__WORK ITEM__
Write out the listing verbatim. No pictures belong in it.

__THE DATA__
++++++

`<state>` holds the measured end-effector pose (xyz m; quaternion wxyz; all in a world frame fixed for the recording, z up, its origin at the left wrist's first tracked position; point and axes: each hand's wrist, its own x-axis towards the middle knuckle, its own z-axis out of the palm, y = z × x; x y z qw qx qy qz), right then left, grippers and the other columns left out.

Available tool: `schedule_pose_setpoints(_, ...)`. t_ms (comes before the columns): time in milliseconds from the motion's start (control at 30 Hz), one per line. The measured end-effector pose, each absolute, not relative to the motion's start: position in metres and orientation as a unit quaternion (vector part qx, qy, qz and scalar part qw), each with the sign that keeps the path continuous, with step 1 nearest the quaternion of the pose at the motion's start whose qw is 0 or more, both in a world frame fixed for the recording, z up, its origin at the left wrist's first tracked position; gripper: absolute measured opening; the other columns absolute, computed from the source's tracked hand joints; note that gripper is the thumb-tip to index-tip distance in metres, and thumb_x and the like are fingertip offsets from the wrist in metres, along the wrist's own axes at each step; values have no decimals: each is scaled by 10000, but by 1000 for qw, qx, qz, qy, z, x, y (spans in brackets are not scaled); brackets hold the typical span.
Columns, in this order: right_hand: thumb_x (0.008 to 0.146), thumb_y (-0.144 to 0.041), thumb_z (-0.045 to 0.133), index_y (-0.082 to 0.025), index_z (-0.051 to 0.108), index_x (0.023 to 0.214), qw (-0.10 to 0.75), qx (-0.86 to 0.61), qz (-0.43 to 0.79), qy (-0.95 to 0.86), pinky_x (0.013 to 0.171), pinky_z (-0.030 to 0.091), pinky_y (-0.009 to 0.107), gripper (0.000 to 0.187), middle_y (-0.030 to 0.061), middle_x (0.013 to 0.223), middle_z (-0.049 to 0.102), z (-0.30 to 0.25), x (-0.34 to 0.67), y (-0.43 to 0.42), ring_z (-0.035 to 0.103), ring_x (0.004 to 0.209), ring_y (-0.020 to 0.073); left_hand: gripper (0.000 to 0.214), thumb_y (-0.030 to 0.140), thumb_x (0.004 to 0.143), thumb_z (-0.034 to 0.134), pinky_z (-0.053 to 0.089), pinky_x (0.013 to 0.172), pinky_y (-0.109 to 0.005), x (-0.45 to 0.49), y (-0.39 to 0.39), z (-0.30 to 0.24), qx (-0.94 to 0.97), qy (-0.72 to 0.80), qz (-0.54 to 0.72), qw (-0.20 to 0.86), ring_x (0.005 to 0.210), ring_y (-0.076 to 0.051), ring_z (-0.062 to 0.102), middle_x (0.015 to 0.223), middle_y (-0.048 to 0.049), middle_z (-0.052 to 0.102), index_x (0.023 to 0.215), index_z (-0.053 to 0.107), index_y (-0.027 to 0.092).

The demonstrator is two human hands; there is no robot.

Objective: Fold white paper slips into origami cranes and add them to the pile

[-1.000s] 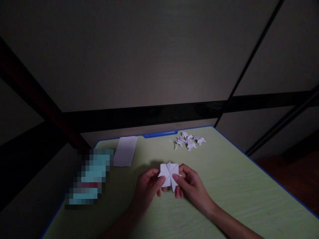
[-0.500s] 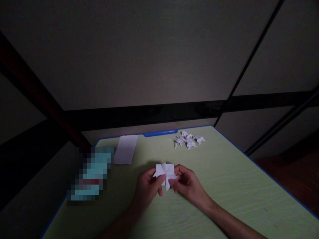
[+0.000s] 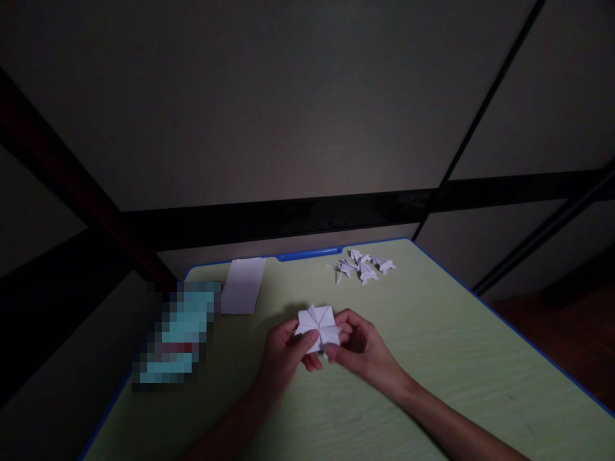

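Left hand (image 3: pixel 283 351) and right hand (image 3: pixel 365 346) closely pinch squarish folded paper (image 3: pixel 323 323), 1 flap pointing toward the worktop's (image 3: pixel 446 346) far edge.

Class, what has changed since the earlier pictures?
The folded paper has shifted left and turned slightly; its near flap shows less. The right hand has moved its thumb to the near edge; the left hand keeps hold. The origami figures and paper sheet stayed put.

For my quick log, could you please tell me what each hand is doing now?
Left hand: closed on the folded white paper, thumb on top.
Right hand: closed on it too, at its right side.
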<state>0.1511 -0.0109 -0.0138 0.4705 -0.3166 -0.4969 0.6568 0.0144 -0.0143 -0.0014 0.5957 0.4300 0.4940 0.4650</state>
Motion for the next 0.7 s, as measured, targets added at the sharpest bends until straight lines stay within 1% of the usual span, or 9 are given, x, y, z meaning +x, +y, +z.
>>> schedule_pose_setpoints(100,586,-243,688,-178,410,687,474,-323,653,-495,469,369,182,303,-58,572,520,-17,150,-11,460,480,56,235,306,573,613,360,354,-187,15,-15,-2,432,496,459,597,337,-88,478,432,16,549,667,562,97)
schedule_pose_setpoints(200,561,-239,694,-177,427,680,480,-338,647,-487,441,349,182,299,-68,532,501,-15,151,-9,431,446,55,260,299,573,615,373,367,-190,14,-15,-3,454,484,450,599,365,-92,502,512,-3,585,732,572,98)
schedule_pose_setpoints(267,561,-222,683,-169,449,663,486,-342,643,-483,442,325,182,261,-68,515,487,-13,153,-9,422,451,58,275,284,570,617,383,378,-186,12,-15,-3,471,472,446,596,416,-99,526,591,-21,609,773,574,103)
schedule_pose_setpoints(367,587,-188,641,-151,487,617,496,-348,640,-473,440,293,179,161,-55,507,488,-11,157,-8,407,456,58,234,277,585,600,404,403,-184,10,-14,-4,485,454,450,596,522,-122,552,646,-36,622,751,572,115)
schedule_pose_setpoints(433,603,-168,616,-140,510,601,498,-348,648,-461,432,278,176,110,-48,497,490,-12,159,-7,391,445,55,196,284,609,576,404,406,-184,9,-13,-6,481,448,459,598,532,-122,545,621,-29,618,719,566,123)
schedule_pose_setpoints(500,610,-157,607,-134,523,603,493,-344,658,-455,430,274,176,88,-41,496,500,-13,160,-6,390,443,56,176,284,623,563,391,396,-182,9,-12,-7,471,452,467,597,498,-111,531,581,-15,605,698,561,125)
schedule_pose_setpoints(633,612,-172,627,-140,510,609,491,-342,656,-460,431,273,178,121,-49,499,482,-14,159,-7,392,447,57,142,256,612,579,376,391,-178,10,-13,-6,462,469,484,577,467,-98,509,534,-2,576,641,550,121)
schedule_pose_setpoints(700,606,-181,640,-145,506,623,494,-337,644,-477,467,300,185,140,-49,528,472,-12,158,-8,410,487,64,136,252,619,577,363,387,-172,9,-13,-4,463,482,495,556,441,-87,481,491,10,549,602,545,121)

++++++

__REPLY TO THE TASK__
`<state>` holds the measured end-effector pose (xyz m; quaternion wxyz; all in a world frame fixed for the recording, z up, its origin at the left wrist's first tracked position; point and axes: each hand's wrist, its own x-axis towards the middle knuckle, its own z-axis out of the palm, y = z × x; x y z qw qx qy qz), right then left, grippers and the other columns left out.

Available tool: `schedule_pose_setpoints(_, ...)`. t_ms (comes before the columns): time in milliseconds from the motion's start (control at 30 Hz), one per line. The measured end-effector pose, each absolute, not relative to the motion's start: position in metres and orientation as a unit quaternion (vector part qx, qy, qz and scalar part qw), each with the sign that keeps the path continuous, with step 1 nearest the quaternion of the pose at the motion's start whose qw is 0 or more, both in a world frame fixed for the recording, z up, its origin at the left wrist's first tracked position; gripper: absolute measured opening; the other columns absolute, computed from the source's tracked hand joints; note that gripper is the thumb-tip to index-tip distance in metres, and thumb_x and the like are fingertip offsets from the wrist in metres, along the wrist's own axes at each step; values have no decimals: each is scaled by 10000, but by 1000 for qw, qx, qz, qy, z, x, y (spans in brackets are not scaled); brackets hold the typical span.
Columns, in this order: right_hand: thumb_x (0.008 to 0.146), thumb_y (-0.144 to 0.041), thumb_z (-0.045 to 0.133), index_y (-0.082 to 0.025), index_z (-0.051 to 0.108), index_x (0.023 to 0.214), qw (-0.10 to 0.75), qx (-0.86 to 0.61), qz (-0.43 to 0.79), qy (-0.95 to 0.86), pinky_x (0.013 to 0.171), pinky_z (-0.030 to 0.091), pinky_y (-0.009 to 0.107), gripper (0.000 to 0.187), middle_y (-0.030 to 0.061), middle_x (0.013 to 0.223), middle_z (-0.049 to 0.102), z (-0.30 to 0.25), x (-0.34 to 0.67), y (-0.43 to 0.42), ring_z (-0.035 to 0.103), ring_x (0.004 to 0.209), ring_y (-0.020 to 0.073); left_hand: gripper (0.000 to 0.214), thumb_y (-0.030 to 0.140), thumb_x (0.004 to 0.143), thumb_z (-0.034 to 0.134), pinky_z (-0.053 to 0.089), pinky_x (0.013 to 0.172), pinky_y (-0.109 to 0.005), x (-0.45 to 0.49), y (-0.39 to 0.39), z (-0.30 to 0.24), qx (-0.94 to 0.97), qy (-0.72 to 0.80), qz (-0.54 to 0.72), qw (-0.20 to 0.86), ring_x (0.005 to 0.210), ring_y (-0.076 to 0.051), ring_z (-0.062 to 0.102), middle_x (0.015 to 0.223), middle_y (-0.048 to 0.049), middle_z (-0.052 to 0.102), index_x (0.023 to 0.215), index_z (-0.053 to 0.107), index_y (-0.027 to 0.092).

The demonstrator is two human hands; there is no robot.

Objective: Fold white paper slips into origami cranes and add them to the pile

[-1.000s] 
[-0.500s] 
[+0.000s] 

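Left hand (image 3: pixel 283 351) and right hand (image 3: pixel 365 346) closely pinch squarish folded paper (image 3: pixel 323 323), 1 flap pointing toward the worktop's (image 3: pixel 446 346) far edge.

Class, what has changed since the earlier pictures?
The folded paper has shifted left and turned slightly; its near flap shows less. The right hand has moved its thumb to the near edge; the left hand keeps hold. The origami figures and paper sheet stayed put.

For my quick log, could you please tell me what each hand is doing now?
Left hand: closed on the folded white paper, thumb on top.
Right hand: closed on it too, at its right side.
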<state>0.1511 -0.0109 -0.0138 0.4705 -0.3166 -0.4969 0.6568 0.0144 -0.0143 -0.0014 0.5957 0.4300 0.4940 0.4650</state>
Motion for the next 0.7 s, as measured, targets added at the sharpest bends until straight lines stay within 1% of the usual span, or 9 are given, x, y, z meaning +x, +y, +z.
>>> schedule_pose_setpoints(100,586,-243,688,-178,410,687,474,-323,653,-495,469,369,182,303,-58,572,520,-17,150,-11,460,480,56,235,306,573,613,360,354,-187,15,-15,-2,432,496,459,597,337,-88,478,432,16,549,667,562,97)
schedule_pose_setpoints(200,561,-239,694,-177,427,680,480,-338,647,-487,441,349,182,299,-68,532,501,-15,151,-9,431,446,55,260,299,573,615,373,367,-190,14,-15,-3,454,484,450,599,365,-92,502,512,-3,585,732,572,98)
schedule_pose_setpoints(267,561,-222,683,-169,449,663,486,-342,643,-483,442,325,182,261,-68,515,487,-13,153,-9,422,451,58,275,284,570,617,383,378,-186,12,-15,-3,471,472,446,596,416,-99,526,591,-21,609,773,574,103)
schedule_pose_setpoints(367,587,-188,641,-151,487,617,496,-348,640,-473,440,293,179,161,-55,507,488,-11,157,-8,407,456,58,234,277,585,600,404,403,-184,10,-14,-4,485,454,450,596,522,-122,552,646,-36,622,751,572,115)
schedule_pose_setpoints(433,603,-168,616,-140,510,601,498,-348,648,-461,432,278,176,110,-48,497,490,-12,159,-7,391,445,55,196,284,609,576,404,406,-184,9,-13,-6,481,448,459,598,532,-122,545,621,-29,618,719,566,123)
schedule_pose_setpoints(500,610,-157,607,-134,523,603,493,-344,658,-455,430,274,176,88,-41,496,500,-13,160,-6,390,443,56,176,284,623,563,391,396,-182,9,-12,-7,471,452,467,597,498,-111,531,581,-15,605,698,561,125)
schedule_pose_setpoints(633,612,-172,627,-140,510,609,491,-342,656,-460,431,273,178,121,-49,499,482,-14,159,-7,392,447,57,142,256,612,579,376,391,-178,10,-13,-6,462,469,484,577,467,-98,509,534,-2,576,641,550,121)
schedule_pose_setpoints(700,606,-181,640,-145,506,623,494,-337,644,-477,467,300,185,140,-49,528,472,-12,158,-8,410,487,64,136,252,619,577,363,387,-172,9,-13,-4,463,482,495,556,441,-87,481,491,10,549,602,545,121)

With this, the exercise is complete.